When the stable solid phase is Cu(OH)_1.5(SO₄)_0.25, the total sulfuric acid concentration in the solution comes from two parts [16]: per mole of ammonium sulfate added to the solution and per mole of Cu(OH)_1.5(SO₄)_0.25 dissolved in the solution contribute 1 mol and 0.25 mol of sulfate ions, respectively, so the mass balance equation of total sulfuric acid concentration can be expressed as Equation (18).

$$\mathrm{c}{\left(\mathrm{S}{\mathrm{O}}_4^{2-}\right)}_{\mathrm{T}}=\mathrm{c}\left[{\left(\mathrm{N}{\mathrm{H}}_4\right)}_2\mathrm{S}{\mathrm{O}}_4\right]+0.25\mathrm{c}\left(\mathrm{C}{\mathrm{u}}^{2+}\right)=\left[\mathrm{S}{\mathrm{O}}_4^{2-}\right]$$

(18)

The expression [X] = exp(A + Bln[NH₃] + CpH + Dln[SO₄²⁻]) is split respectively into Equations (14), (15), (16), and (17) or (14), (15), (16), (18).

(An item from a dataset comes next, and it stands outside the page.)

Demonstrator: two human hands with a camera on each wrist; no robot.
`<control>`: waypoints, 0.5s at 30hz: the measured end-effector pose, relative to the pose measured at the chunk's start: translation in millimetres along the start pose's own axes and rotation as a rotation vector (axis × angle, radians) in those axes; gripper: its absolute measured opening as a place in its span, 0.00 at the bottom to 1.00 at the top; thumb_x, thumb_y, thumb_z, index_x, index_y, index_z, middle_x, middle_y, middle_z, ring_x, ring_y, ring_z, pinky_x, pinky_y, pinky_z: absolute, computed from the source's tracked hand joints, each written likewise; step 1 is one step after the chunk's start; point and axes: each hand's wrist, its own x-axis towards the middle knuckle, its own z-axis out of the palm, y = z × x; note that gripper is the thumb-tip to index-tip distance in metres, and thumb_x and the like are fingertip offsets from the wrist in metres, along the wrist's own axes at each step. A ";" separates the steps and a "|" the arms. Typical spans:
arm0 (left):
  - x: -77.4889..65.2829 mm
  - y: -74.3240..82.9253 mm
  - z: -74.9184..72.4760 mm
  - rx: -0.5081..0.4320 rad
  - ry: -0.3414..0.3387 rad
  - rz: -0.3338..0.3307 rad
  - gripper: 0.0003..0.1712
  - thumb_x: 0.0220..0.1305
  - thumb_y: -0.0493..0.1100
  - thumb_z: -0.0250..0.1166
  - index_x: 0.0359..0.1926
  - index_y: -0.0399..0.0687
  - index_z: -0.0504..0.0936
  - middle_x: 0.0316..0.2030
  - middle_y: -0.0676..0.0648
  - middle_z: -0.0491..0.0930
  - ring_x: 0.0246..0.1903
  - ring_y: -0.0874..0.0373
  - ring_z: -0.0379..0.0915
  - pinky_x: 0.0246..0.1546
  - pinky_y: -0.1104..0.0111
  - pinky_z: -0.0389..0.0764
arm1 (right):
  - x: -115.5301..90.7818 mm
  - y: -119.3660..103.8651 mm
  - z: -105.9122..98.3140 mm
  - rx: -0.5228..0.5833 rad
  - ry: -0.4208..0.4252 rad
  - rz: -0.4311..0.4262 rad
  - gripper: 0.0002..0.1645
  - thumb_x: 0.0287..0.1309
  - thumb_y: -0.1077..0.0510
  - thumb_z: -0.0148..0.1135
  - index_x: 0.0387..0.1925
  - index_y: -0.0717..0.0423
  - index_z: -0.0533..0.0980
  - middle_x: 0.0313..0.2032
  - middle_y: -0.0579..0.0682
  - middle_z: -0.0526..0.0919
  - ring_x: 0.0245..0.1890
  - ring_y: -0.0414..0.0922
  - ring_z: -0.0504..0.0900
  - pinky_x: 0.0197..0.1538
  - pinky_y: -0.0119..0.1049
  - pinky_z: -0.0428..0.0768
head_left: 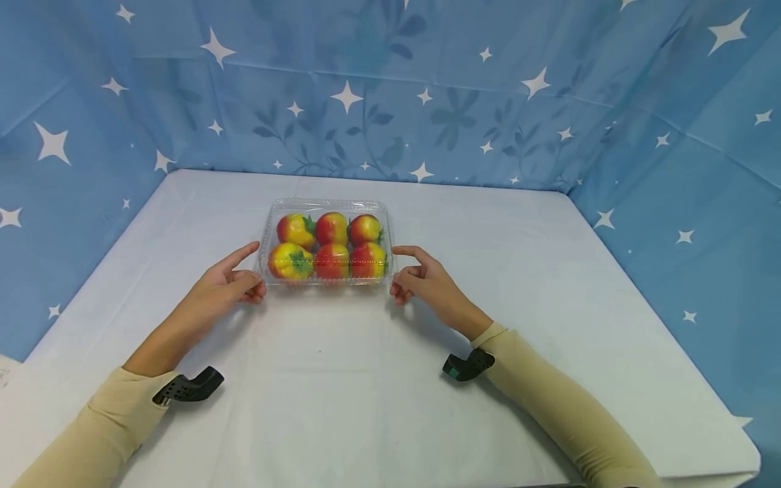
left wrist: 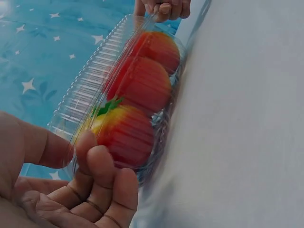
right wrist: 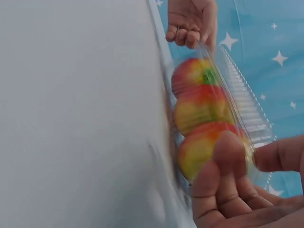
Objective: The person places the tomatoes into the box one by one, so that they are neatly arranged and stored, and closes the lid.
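A clear hinged plastic container [head_left: 323,205] with a ridged rim stands on the white-covered table, its lid down. Inside sit several red and yellow fruits [head_left: 332,228] in two rows, some with green leaves. At the container's left front corner, my left hand [head_left: 228,281] pinches the rim, its index finger stretched along the side. My right hand [head_left: 427,281] does likewise at the right front corner. The left wrist view shows the left thumb and fingertips [left wrist: 100,159] at the lid's edge. In the right wrist view, the right fingertips [right wrist: 230,147] partly cover the nearest fruit.
White cloth [head_left: 342,386] covers the table around the container. Blue curtains [head_left: 390,88] with white stars and leaf prints close off the back and both sides. Each sleeve carries a black wrist device, one on the left [head_left: 189,386] and one on the right [head_left: 468,364].
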 end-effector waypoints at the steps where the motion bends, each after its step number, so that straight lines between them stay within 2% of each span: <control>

It can be seen that there are six unknowns in the system of equations: c(Cu²⁺)T, c(NH₃), c[(NH₄)₂SO₄)], [NH₃], pH, and [SO₄²⁻]. During the experiment, the concentration of ammonia and ammonium sulfate is taken as the control condition to change between 0 mol/L and 5 mol/L. Only four variables, [NH₃], pH, [SO₄²⁻], and c(Cu²⁺), remain in the system of unknowns. It can be solved by calling the function “fsolve” in MATLAB software(R2019a) to obtain the stereogram of the changes in [NH₃], pH, [SO₄²⁻], and c(Cu²⁺) with c(NH₃) and c[(NH₄)₂SO₄)].

The solution results of the thermodynamic model of the CuO-NH₃-(NH₄)₂SO₄-H₂O system regarding [NH₃], pH, [SO₄²⁻], and [c(Cu²⁺)] are shown in Figure 4.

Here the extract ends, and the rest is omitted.